Written by Line Jensen

In terms of how to know where the moral line is drawn when it comes to ethics in reality television, there is a lot of factors to keep in mind. The documentation in process is never the same as what is shown on our national television channels. There will always be a script, some sort of planned schedule and a production plan to start off with, which is a necessity when making any sort of media. However in every step of the way of creating a media piece you find a few different key moral issues. In the production process, you go through three main stages; preproduction, production, post production, and sub stages; transmission and post transmission.


This article will now delve in deeper detail how all of these stages in the production process touch base on a few moral and ethical issues and also how lifestyle reality television, like that of The Biggest Loser has tendencies to breach ethical boundaries.

When researching on the moral key issues in producing a reality television program I came across loss of personal space a few times; humiliation, loss of control and manipulation.

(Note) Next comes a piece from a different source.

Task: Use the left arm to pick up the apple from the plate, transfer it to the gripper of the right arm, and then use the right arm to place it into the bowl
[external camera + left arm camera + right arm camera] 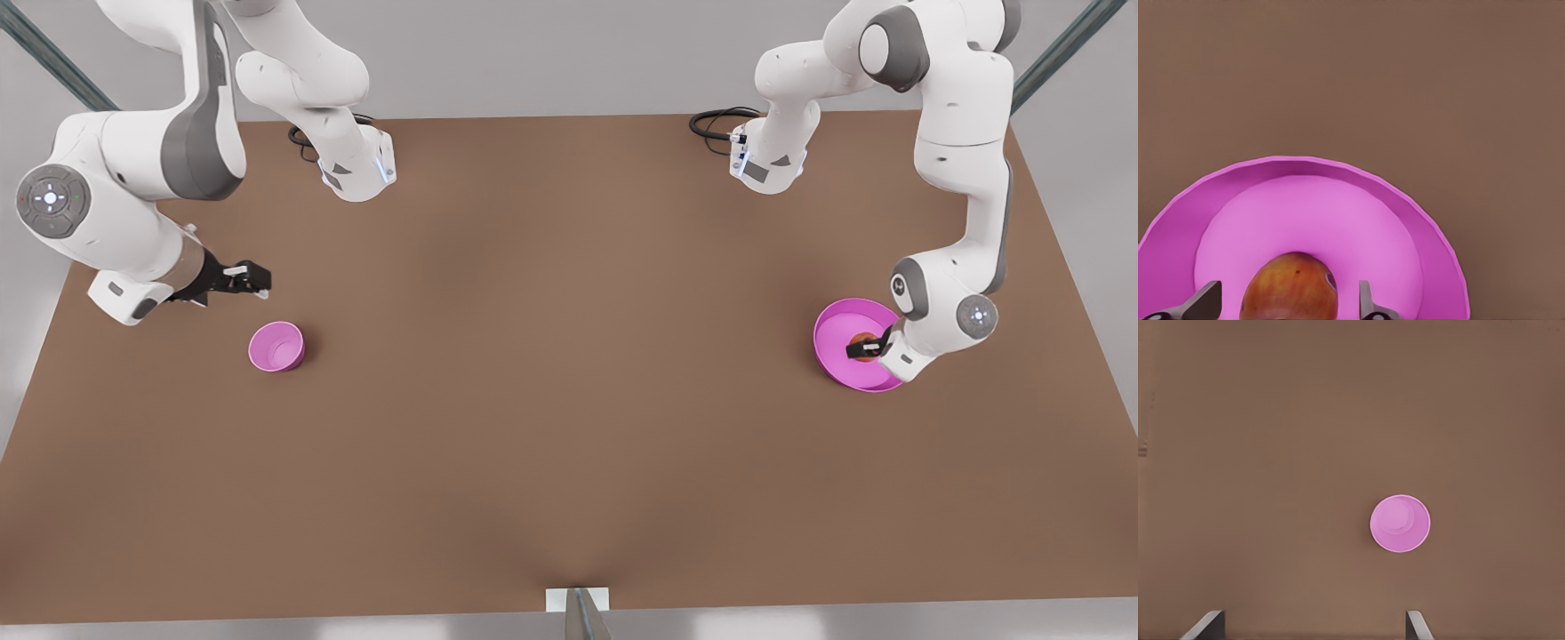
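On the broad brown worktop (569, 400), the first step, the pick-up, is in hand. The wide shallow magenta plate (836, 356) carries the small round red-orange apple (1290, 288), and the left gripper (869, 347) is lowered over it, fingers (1205, 301) spread either side without touching. Next they must close, then lift. The right gripper (244, 278) waits, fingers apart, near the small deep pink bowl (276, 347).

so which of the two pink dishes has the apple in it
The wide shallow plate at the front view's right holds the apple, with the open left gripper straddling it. The small deep bowl near the right gripper is empty.
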`<act>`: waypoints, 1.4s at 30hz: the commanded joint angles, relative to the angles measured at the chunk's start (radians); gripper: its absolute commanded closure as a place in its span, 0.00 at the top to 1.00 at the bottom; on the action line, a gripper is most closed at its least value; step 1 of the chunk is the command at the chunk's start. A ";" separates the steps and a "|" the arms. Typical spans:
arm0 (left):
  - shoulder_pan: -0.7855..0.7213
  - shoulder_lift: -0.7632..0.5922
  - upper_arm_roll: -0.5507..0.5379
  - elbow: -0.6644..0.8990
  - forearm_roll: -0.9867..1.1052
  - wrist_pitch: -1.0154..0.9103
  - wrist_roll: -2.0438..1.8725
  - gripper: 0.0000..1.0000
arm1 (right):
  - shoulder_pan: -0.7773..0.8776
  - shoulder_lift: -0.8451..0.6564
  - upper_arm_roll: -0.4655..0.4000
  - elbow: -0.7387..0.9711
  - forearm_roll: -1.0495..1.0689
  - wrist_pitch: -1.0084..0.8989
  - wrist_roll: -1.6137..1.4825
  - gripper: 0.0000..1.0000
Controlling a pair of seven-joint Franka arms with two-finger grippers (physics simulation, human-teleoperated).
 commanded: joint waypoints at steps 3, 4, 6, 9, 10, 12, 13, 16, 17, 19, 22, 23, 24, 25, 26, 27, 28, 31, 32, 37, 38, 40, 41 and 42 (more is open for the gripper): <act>0.002 -0.001 0.002 -0.027 0.001 0.065 0.049 1.00 | -0.026 0.000 0.001 0.000 0.000 0.002 -0.006 1.00; 0.000 -0.001 0.006 -0.033 0.001 0.065 0.050 1.00 | -0.026 0.000 0.001 0.000 0.000 0.002 -0.006 1.00; 0.000 0.004 0.006 -0.031 0.001 0.065 0.050 1.00 | -0.029 0.003 0.002 0.000 0.000 0.004 -0.007 1.00; 0.000 0.014 0.006 -0.040 0.002 0.060 0.050 1.00 | -0.029 0.004 0.001 -0.002 0.000 0.005 -0.012 1.00; 0.000 0.020 0.006 -0.042 0.002 0.061 0.050 1.00 | -0.032 0.004 0.001 -0.014 0.000 0.011 -0.013 1.00; 0.005 0.028 0.006 -0.042 0.001 0.064 0.050 1.00 | -0.034 0.000 0.001 -0.022 0.002 0.022 -0.015 1.00; 0.005 0.034 0.006 -0.041 0.001 0.071 0.049 1.00 | -0.034 0.000 0.001 -0.022 0.002 0.022 -0.021 1.00; 0.007 0.045 0.006 -0.041 0.001 0.089 0.049 1.00 | -0.037 -0.003 -0.001 -0.022 0.003 0.022 -0.029 1.00; 0.007 0.044 0.006 -0.041 0.001 0.089 0.049 1.00 | -0.037 -0.003 -0.001 -0.022 0.003 0.021 -0.029 1.00; 0.008 0.042 0.006 -0.041 0.001 0.089 0.049 0.88 | -0.037 -0.003 -0.001 -0.022 0.003 0.021 -0.029 1.00; 0.007 0.044 0.006 -0.041 0.001 0.088 0.050 0.88 | -0.037 -0.003 -0.001 -0.023 0.002 0.021 -0.029 1.00; 0.007 0.042 0.006 -0.041 0.001 0.084 0.050 0.88 | -0.037 -0.002 -0.001 -0.023 0.002 0.021 -0.029 1.00; 0.008 0.042 0.006 -0.041 0.001 0.078 0.050 0.88 | -0.037 -0.002 -0.001 -0.025 0.002 0.021 -0.029 1.00; 0.008 0.042 0.006 -0.042 0.001 0.075 0.050 0.88 | -0.037 0.000 -0.001 -0.023 0.002 0.021 -0.029 1.00; 0.008 0.042 0.006 -0.042 0.001 0.075 0.050 0.88 | -0.037 0.000 -0.001 -0.023 0.002 0.021 -0.029 1.00; 0.008 0.042 0.006 -0.041 0.001 0.075 0.050 0.88 | -0.037 0.000 -0.001 -0.023 0.002 0.021 -0.029 1.00; 0.008 0.042 0.006 -0.041 0.001 0.054 0.052 0.88 | -0.037 0.000 -0.001 -0.023 0.003 0.021 -0.030 1.00; 0.008 0.040 0.006 -0.039 0.001 0.049 0.050 0.88 | -0.037 0.000 -0.001 -0.028 0.002 0.021 -0.030 1.00; 0.008 0.039 0.006 -0.039 0.001 0.049 0.050 0.86 | -0.037 0.001 -0.001 -0.028 0.002 0.022 -0.030 1.00; 0.008 0.039 0.006 -0.037 0.001 0.049 0.049 0.77 | -0.037 0.001 -0.003 -0.032 0.002 0.022 -0.030 1.00; 0.008 0.037 0.006 -0.037 0.001 0.049 0.049 0.74 | -0.037 0.000 -0.003 -0.037 0.002 0.022 -0.030 1.00; 0.008 0.033 0.006 -0.036 0.001 0.051 0.049 0.71 | -0.037 0.000 -0.003 -0.037 0.002 0.022 -0.030 1.00; 0.008 0.033 0.006 -0.036 0.001 0.051 0.052 0.71 | -0.037 -0.002 -0.003 -0.037 0.002 0.022 -0.030 1.00; 0.008 0.030 0.006 -0.036 0.001 0.052 0.052 0.71 | -0.037 -0.002 -0.003 -0.037 0.002 0.022 -0.030 1.00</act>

Examples of these are noticeable through multifarious lifestyle reality television programs; the ‘villains and heroes’ created in My Kitchen Rules, or the objectification of surf life savers dealing with death in Bondi Rescue.  The increasingly popular sub division of lifestyle reality television that concentrates on aesthetics especially has concerns when considering what the treatment of physical image communicates to audiences. The Biggest Loser is one such example, as it is a program focusing on body-image, health and lifestyle it is a very personal journey for the contestants. It was the impact of such ethical consideration, or lack thereof that made me want to investigate further into the making of the show.



“A substantial number of ethical issues partly or entirely pertain to the extra textual context as such are not wholly discernible in, or reducible to, the confined spaces of the screened program or text. Every television product is the outcome of comprehensive and standardized creative process that unfolds within a television industrial complex” (Gitlin, 2000).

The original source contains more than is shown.